We were asked to join the American Talent Initiative (and were thrilled to say “yes!”) in part because we are a high-achieving university (with graduation rates well in excess of the 70 percent minimum), in part because we were willing to make a commitment and set our own goals to increase enrollment and graduation of low- and moderate-income Americans, and in part because we are seen as a university that has unique contributions to make to the collection of best practices in this important domain.
We are among a diverse set of 96 private and public institutions committed to a sustained collective effort to dramatically increase educational opportunity for these talented youth. We are enhancing our own efforts to recruit and support lower-income students, while learning from each other and contributing to research that will help other colleges and universities expand opportunity.
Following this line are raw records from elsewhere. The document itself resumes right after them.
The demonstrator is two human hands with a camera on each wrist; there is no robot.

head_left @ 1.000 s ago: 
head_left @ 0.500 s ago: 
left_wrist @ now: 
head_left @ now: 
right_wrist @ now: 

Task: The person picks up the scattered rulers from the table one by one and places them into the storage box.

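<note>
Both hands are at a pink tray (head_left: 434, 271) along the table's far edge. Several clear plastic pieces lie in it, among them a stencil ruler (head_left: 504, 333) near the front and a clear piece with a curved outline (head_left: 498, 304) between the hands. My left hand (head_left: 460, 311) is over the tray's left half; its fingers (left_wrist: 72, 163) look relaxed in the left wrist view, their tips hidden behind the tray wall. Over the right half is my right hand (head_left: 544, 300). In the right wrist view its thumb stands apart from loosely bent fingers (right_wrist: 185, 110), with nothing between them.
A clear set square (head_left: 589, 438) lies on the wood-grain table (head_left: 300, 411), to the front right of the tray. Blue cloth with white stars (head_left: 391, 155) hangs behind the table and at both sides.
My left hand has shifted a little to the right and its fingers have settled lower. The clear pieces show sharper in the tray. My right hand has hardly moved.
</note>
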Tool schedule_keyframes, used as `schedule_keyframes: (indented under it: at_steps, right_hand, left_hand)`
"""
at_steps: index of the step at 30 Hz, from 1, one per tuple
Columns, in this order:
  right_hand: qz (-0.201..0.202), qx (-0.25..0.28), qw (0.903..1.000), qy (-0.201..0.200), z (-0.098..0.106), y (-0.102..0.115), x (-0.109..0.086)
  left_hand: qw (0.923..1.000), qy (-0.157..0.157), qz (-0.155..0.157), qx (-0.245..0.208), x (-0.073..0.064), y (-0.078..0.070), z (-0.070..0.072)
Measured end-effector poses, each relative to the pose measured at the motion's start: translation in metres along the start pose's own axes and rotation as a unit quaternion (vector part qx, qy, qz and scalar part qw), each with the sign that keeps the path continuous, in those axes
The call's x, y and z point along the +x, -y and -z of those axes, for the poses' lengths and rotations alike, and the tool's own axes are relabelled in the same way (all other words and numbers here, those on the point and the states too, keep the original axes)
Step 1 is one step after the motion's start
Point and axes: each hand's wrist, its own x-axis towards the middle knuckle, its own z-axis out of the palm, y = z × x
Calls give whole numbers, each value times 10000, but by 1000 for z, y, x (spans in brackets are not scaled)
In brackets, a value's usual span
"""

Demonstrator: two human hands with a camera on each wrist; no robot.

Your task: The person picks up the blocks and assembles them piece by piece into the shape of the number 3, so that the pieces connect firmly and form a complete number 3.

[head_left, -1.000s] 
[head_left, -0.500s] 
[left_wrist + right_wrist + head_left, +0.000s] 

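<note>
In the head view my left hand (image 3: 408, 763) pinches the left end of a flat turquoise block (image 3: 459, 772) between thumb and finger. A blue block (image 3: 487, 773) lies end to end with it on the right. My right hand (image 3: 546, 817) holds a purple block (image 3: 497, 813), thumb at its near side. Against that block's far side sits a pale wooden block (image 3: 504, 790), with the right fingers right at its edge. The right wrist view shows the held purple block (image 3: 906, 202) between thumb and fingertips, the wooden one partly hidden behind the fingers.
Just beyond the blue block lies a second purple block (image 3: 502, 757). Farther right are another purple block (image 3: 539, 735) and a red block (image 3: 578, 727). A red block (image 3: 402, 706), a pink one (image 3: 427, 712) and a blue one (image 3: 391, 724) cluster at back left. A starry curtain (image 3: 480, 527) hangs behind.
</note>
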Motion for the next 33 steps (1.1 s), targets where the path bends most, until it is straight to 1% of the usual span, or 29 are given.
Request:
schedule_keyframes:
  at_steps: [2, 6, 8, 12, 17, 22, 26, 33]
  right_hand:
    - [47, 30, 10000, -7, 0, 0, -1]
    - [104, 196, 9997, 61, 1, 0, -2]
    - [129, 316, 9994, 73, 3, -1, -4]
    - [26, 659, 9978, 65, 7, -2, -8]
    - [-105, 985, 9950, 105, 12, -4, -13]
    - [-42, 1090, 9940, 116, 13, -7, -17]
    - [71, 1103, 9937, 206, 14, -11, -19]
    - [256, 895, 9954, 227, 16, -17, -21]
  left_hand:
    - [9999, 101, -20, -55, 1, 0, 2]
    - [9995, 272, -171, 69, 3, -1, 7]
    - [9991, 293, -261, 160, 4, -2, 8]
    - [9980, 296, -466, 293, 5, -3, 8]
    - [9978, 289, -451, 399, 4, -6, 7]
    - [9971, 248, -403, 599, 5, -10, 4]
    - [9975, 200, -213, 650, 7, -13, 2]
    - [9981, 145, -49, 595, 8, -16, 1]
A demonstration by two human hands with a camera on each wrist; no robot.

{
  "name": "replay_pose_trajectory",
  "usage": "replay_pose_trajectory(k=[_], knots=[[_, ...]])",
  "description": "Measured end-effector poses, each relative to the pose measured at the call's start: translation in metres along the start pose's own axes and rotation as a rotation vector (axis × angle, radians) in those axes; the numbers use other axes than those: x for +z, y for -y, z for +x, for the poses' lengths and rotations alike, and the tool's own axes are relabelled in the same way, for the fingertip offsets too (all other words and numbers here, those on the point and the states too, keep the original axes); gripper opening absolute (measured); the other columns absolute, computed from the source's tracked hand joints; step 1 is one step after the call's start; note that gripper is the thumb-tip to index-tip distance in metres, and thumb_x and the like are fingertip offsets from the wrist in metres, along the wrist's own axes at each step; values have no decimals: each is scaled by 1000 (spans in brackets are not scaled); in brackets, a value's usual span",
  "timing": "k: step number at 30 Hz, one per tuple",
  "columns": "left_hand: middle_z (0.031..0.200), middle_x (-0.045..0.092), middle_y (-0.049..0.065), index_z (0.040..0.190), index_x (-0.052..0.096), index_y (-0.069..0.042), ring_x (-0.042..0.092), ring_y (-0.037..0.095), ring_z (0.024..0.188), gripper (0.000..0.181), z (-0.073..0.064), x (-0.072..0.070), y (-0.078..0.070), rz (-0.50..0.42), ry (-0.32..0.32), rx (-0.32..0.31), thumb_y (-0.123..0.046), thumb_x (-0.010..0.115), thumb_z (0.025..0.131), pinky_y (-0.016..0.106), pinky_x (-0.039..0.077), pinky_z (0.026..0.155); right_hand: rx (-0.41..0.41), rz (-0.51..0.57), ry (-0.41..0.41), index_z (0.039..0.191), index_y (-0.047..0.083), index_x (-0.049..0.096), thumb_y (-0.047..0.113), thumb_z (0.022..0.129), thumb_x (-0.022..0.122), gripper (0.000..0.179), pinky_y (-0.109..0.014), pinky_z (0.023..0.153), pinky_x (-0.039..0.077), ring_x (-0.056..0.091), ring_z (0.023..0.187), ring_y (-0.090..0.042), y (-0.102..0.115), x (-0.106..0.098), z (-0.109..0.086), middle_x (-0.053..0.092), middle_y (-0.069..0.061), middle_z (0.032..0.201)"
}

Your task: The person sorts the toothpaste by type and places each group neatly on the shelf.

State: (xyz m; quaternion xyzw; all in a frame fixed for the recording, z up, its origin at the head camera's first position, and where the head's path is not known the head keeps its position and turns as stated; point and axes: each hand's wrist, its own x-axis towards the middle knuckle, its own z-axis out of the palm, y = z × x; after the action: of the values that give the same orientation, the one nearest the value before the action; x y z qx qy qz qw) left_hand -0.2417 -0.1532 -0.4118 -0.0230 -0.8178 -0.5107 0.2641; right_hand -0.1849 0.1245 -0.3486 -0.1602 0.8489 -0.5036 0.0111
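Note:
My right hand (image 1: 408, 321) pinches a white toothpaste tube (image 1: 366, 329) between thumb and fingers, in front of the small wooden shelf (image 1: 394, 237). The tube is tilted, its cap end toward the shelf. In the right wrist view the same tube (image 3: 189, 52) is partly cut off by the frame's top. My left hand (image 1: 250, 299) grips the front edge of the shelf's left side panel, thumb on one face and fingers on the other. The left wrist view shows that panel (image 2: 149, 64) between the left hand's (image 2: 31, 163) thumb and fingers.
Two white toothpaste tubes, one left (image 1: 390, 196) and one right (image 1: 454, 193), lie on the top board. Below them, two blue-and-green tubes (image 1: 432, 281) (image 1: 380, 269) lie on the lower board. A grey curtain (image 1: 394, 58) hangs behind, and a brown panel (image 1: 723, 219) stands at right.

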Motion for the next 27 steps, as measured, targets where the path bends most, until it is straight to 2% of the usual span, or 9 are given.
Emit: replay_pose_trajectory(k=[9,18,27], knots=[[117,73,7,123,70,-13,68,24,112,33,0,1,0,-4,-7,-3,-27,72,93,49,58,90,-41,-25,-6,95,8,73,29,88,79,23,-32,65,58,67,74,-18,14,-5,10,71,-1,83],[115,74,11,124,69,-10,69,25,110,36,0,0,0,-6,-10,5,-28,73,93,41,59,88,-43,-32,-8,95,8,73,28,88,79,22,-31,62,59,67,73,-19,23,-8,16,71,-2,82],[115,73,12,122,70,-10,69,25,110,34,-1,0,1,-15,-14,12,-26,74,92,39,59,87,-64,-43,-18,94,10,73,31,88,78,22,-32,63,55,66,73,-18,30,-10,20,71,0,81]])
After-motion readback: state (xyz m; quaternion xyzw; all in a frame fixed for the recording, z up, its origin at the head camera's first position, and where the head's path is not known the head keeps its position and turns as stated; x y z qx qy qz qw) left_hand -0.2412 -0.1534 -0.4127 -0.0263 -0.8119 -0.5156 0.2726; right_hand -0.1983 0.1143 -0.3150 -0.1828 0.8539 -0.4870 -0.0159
The coalition, funded by Bloomberg Philanthropies and coordinated by the Aspen Institute’s College Excellence Program and Ithaka S+R, has a shared goal of enrolling an additional 50,000 qualified low- and moderate-income students in the top 270 U.S. colleges and universities by 2025. I think it’s doable. I also think it is a necessity.
Over the last year, we have worked with ATI staff to set our goals as part of the collective and to share some of our own innovative practices, including the Flyer Promise program, the UD Sinclair Academy, and the no-fee, fixed-net-tuition program. These programs are not only removing barriers for students in our Dayton community, they are at the heart of the ATI mission. I was happy to share our vision at the Bloomberg offices for the annual meetings of presidents — from Princeton and Harvard to Davidson and Franklin & Marshall to Michigan and Ohio State.
The varying perspectives — from big and small (50,000 to 1,000), public and private, hyper-elite and competitive — enriched our conversations. We listened to each other and openly shared our observations, hopes, and concerns in an honest, transparent forum.
To borrow from “Hamilton,” I felt like I was in the “room where it happens.” The degree of commitment of these higher-ed leaders is inspiring, the set of practices in place and under development across the country is promising, and the combined power of these universities and colleges is overwhelming.
The effort to ensure that, as a society, we educate lower- and moderate-income Americans is essential to our freedoms and our future. We must succeed as a collective, and UD must succeed individually in what is an important race for talent.
Eric F. Spina is president of the University of Dayton.